There are healthy, sustainable ecosystems, and there are unhealthy, unsustainable ecosystems.
While ants, wasps, and beavers can change a landscape to benefit them in an unsustainable, unhealthy way that will lead to their destruction, I think you have to indulge a bit of wishful thinking to not realize they are less likely and less capable of doing so than humans.
We'll need to set order in our own home before we look to the ants, the wasps, and the beavers.
We can engineer more sustainable food production systems at multiple levels. Would you consider terracing a whole mountain to maximize water use to be sustainable? The initial impact is quite destructive but the result is a more sustainable and persistent food producing ecosystem. We can also use the natural landscape but cultivate the species that grow in the ecosystem (food forest).
I believe we are meant to be the gardeners of the planet. Improving available food in an ecosystem invites more living things. It is a positive feedback loop. If we focused on building closed loop ecosystems that also provide food and materials we could be a benefit to all life. Focusing on not changing the "wild" is a negative view. We are the expert species at forming our environment. We should shape it so it provides for us and the rest of the critters.
In fact, it muddies the question itself by distracting away from measurable criteria towards vague and general, broad sweeping conceptual ideas of “Unhealthy” “Unsustainable”
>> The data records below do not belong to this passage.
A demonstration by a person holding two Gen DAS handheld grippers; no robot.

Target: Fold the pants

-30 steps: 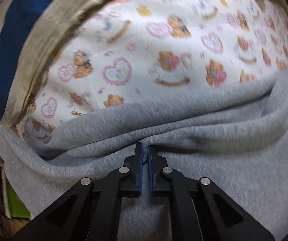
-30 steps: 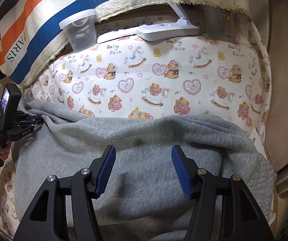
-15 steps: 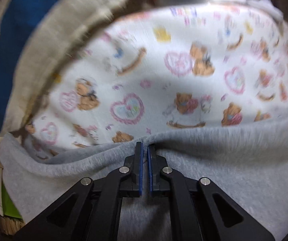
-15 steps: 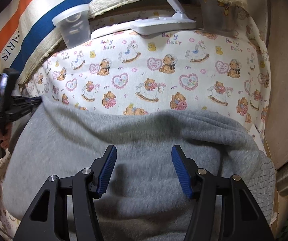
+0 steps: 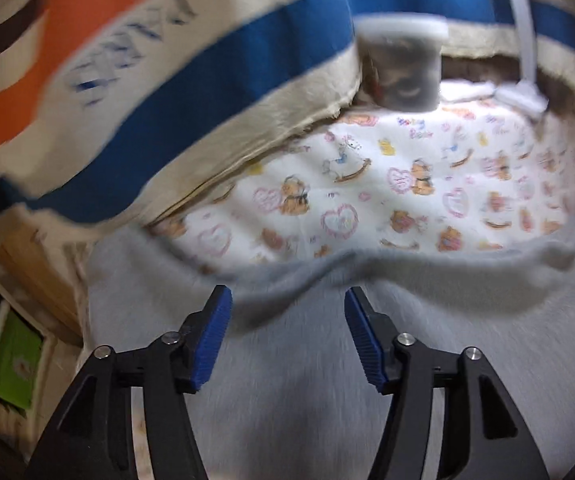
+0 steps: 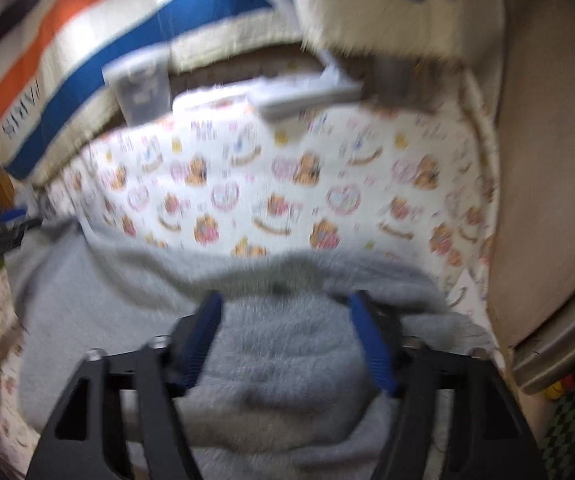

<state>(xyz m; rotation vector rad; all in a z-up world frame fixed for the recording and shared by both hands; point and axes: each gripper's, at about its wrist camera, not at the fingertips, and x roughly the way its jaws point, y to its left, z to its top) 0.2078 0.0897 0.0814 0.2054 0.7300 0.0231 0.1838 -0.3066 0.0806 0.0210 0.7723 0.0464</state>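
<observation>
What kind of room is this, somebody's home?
Probably a home, likely a bed or soft table: a teddy-bear print sheet under grey pants, a striped blanket behind, and a white desk lamp.

A cloth printed with teddy bears, hearts and rocking horses (image 5: 427, 184) covers the work surface. Behind it hangs a cream banner with blue and orange stripes (image 5: 191, 80) (lettering blurred). A clear plastic tub (image 5: 401, 68) and a white desk lamp (image 6: 307, 92) stand at the back.

Teddy-print sheet (image 5: 427, 184), striped blanket (image 5: 191, 92), plastic tub (image 5: 401, 68), white lamp (image 6: 307, 92).
</observation>
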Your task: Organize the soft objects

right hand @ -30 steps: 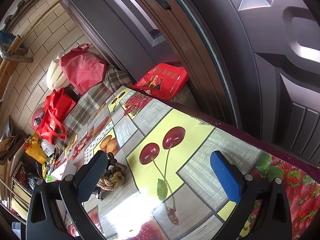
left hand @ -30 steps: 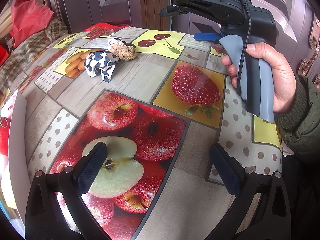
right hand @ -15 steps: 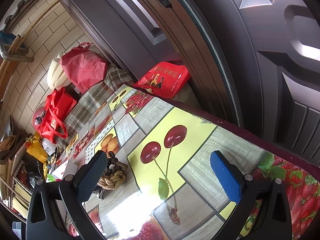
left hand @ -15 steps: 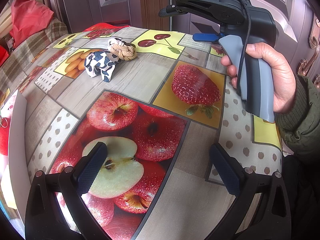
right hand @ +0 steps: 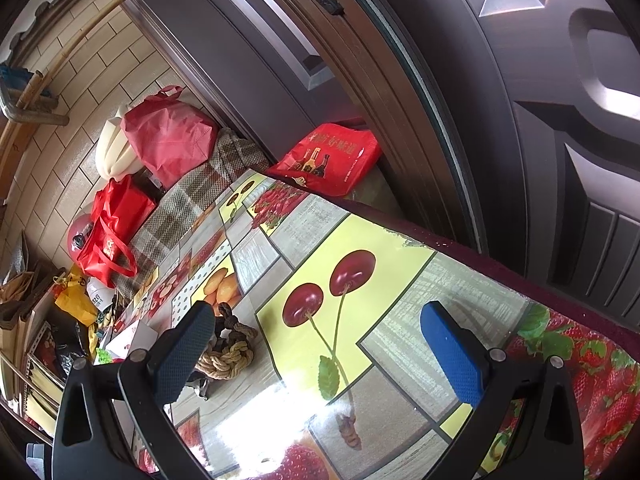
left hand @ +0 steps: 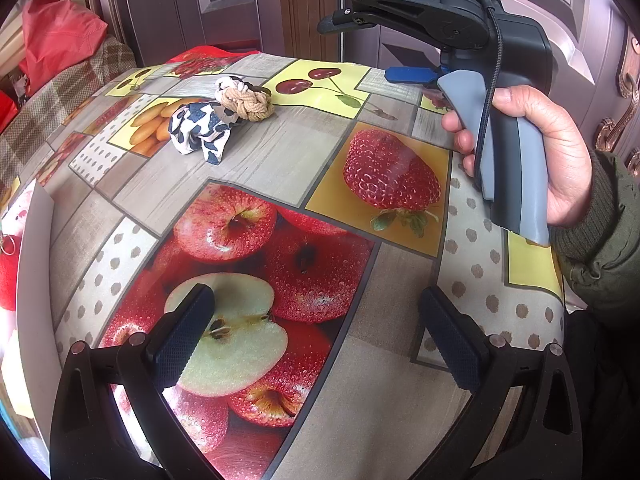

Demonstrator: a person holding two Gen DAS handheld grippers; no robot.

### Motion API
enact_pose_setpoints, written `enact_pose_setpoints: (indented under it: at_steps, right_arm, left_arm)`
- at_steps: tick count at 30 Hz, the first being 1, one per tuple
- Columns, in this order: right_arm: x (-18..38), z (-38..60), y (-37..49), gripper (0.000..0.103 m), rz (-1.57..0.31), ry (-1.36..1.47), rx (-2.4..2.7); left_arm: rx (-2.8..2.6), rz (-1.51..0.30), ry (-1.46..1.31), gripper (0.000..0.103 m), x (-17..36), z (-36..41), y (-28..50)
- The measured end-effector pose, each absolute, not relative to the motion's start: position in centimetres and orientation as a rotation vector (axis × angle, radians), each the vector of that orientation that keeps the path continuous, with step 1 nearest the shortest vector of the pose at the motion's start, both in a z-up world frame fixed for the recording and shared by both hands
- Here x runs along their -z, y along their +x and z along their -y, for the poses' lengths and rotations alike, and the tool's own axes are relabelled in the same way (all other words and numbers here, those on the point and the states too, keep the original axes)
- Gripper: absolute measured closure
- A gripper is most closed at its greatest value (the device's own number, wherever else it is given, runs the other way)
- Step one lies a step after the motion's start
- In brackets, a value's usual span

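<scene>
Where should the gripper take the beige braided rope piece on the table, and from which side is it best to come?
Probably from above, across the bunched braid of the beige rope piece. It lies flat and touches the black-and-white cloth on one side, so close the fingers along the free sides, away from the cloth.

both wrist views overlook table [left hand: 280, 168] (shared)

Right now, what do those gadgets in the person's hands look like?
Both are black plastic tools with two textured pads at the front. The right gripper has a grey handle, a black cable, white "DAS" lettering and one bright blue pad. The left gripper has dark pads. The sleeve is olive green with a ribbed cuff.
</scene>
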State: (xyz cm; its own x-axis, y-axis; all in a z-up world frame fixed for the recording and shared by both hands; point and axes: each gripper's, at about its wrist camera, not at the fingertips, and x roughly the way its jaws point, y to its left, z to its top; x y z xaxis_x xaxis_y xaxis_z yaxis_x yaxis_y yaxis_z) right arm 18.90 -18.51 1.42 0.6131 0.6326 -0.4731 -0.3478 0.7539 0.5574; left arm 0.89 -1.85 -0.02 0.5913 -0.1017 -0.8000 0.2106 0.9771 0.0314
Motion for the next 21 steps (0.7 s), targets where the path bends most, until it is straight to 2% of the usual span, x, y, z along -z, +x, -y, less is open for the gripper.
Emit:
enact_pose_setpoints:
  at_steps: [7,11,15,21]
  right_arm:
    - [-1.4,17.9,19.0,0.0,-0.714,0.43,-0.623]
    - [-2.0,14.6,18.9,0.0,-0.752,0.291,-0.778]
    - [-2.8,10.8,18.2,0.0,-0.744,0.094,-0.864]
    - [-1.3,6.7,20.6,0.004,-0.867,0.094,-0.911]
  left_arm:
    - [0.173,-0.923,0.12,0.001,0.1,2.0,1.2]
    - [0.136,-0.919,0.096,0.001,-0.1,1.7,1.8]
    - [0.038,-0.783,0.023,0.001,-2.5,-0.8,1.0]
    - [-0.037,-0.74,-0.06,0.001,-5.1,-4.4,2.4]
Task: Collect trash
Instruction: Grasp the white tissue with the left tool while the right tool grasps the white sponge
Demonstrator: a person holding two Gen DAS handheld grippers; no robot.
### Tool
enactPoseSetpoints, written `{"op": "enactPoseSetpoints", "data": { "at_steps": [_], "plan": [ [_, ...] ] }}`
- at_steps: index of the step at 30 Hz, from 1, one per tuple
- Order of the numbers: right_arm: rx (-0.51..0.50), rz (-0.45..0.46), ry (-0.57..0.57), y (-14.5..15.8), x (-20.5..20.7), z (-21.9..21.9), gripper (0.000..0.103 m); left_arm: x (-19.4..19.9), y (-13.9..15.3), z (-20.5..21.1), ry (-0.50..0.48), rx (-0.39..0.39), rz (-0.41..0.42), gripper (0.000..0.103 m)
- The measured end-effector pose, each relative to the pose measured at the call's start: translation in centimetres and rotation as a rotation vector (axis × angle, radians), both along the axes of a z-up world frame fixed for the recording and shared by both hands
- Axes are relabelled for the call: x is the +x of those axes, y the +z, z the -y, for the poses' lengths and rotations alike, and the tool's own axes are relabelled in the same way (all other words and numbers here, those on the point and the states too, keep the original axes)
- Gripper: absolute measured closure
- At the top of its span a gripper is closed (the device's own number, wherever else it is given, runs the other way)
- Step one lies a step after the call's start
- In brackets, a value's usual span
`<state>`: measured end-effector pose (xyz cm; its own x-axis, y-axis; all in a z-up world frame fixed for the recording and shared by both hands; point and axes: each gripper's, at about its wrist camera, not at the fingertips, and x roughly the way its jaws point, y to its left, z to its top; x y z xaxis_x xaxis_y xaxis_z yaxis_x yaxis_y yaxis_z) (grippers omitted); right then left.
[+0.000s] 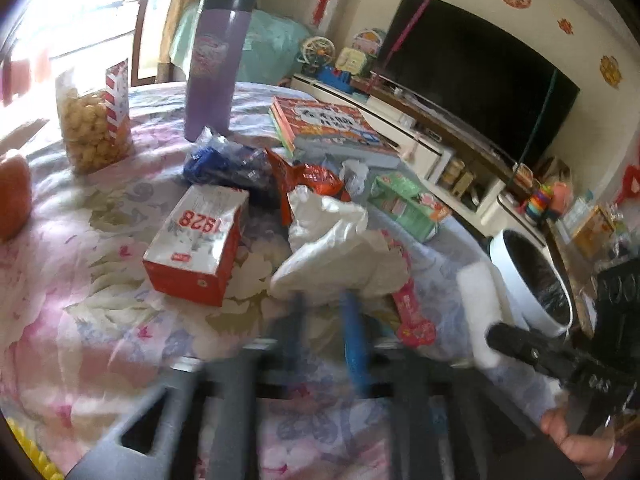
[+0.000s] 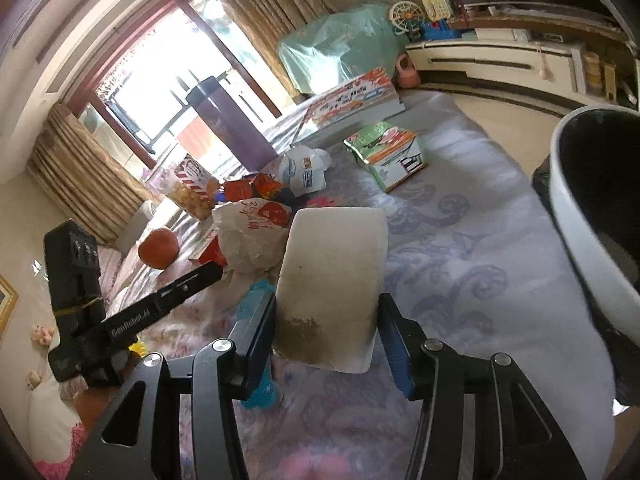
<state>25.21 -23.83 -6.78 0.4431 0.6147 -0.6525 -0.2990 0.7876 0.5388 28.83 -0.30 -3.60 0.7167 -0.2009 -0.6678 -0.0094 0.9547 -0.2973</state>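
Progress: early by the look of it; most trash is seen on the bench [image 1: 100, 320], nothing is visible inside the bin [image 2: 576, 216] beyond its dark liner.
Done: one item, a white foam block [image 2: 332, 284], is lifted off the cloth and carried near the bin.
Left: crumpled white bag [image 1: 336, 248], red wrapper [image 1: 312, 184], blue wrapper [image 1: 224, 164], pink wrapper [image 1: 412, 316], small white wrapper [image 2: 304, 172]. Red box [image 1: 200, 240] and green box [image 1: 408, 204] may be trash too, cannot be told.
Likely kept: purple flask [image 1: 216, 64], snack bag [image 1: 94, 120], book [image 1: 332, 128], orange [image 2: 158, 248].
Right tongs [image 2: 326, 332]: clamped on the foam block at both sides, block held upright between the blue pads, bin just to the right.
Right pose: raised above the bench, pointed forward and slightly down.
Left tongs [image 1: 324, 320]: blurred; jaws set partly apart, nothing gripped; tips at the near edge of the white bag, contact cannot be told.
Left pose: low over the bench, aimed at the pile.
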Motion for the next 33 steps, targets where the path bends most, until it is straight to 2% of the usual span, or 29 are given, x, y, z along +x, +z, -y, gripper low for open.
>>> {"op": "enactPoseSetpoints", "data": {
  "at_steps": [1, 6, 9, 10, 12, 13, 14, 15, 16, 19, 26, 33],
  "plan": [
    [0.003, 0.002, -0.001, 0.2, -0.1, 0.1, 0.052, -0.3, 0.3, 0.0, 0.011, 0.004, 0.012, 0.044],
    [0.002, 0.028, -0.018, 1.1, -0.7, 1.3, 0.052, 1.2, 0.8, 1.5, 0.0, 0.018, 0.028, 0.038],
    [-0.001, 0.032, -0.026, 1.1, -0.8, 1.7, 0.052, 2.5, 0.1, 2.7, 0.0, 0.074, 0.025, 0.038],
    [-0.003, 0.031, -0.028, 1.0, -0.6, 1.7, 0.052, 2.8, -0.2, 3.1, 0.0, 0.098, 0.027, 0.039],
    [-0.002, 0.024, -0.035, 0.7, -0.6, 2.0, 0.052, 3.2, -0.5, 3.6, -0.003, 0.129, 0.034, 0.053],
    [-0.004, 0.023, -0.036, 0.6, -0.7, 2.0, 0.052, 3.3, -0.5, 4.0, -0.01, 0.136, 0.032, 0.066],
    [-0.005, 0.023, -0.036, 0.6, -0.7, 2.1, 0.052, 3.2, -0.5, 4.1, -0.016, 0.136, 0.033, 0.072],
    [-0.005, 0.024, -0.038, 0.5, -0.7, 2.1, 0.052, 3.0, -0.4, 4.1, -0.021, 0.131, 0.04, 0.082],
    [-0.004, 0.024, -0.039, 0.6, -0.8, 2.2, 0.052, 2.8, -0.3, 4.1, -0.03, 0.127, 0.039, 0.084],
    [0.003, 0.027, -0.042, 0.7, -1.0, 2.2, 0.052, 1.7, 0.2, 3.9, -0.029, 0.132, 0.051, 0.087],
    [0.011, 0.059, -0.041, 1.8, -1.9, 2.9, 0.052, -2.0, 2.2, 3.3, -0.041, 0.064, 0.098, 0.088],
    [0.011, 0.09, -0.075, 2.9, -2.4, 4.7, 0.052, -5.2, 4.1, 4.4, -0.087, 0.033, 0.151, 0.088]
  ]
}}
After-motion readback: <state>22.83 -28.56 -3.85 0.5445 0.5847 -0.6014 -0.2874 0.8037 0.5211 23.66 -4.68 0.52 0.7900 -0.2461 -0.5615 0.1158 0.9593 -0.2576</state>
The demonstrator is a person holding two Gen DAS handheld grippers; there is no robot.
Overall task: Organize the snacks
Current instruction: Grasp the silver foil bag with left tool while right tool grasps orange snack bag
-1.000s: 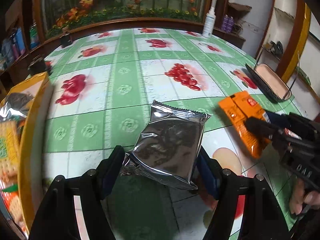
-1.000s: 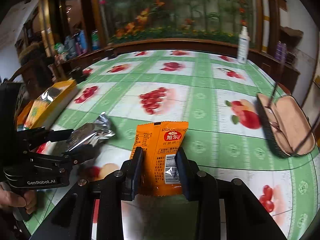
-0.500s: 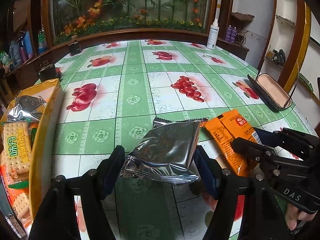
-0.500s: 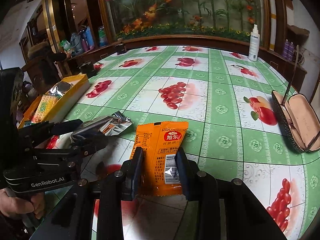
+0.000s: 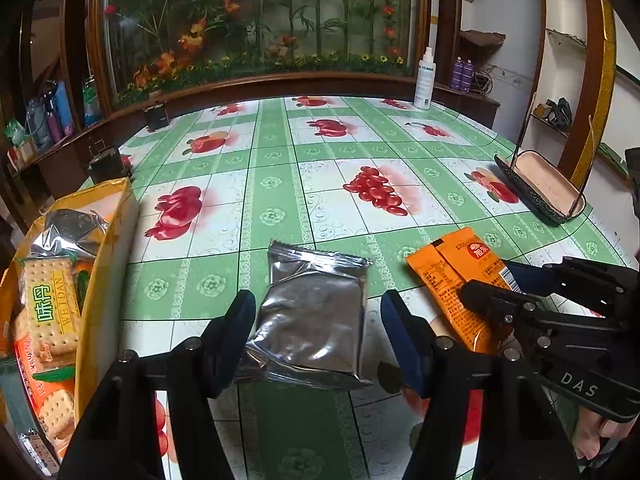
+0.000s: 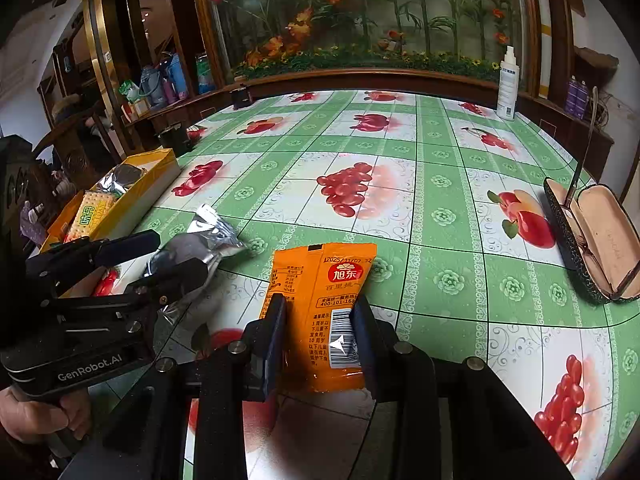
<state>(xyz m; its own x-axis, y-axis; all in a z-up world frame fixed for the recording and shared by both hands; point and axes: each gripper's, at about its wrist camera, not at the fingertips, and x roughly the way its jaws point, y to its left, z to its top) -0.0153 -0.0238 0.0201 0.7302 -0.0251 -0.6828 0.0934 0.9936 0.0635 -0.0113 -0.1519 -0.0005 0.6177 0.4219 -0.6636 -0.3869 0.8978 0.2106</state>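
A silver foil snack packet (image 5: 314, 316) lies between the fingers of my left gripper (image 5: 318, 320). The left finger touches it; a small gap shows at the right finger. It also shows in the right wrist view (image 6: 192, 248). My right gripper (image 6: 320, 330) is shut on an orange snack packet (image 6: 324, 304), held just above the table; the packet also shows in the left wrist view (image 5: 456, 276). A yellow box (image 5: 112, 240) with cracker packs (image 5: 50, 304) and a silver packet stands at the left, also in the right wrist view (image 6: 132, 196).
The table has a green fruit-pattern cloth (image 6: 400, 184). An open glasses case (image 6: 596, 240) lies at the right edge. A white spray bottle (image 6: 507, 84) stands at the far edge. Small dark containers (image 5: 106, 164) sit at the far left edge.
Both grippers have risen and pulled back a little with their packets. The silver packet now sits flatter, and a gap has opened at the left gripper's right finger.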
The absence of a defined criteria does not imply an ideal criteria does not exist. The ideal is somewhere between the two extremes, ants, wasps, etc. taking over the entire planet and ants vs ants/wasps becoming extinct. Through reason, analysis, etc. we can get closer to defining a more measurable criteria.
While ants, wasps, and beavers can change a landscape to benefit them in an unsustainable, unhealthy way that will lead to their destruction, I think you have to indulge a bit of wishful thinking to not realize they are less likely and less capable of doing so than humans.
We'll need to set order in our own home before we look to the ants, the wasps, and the beavers.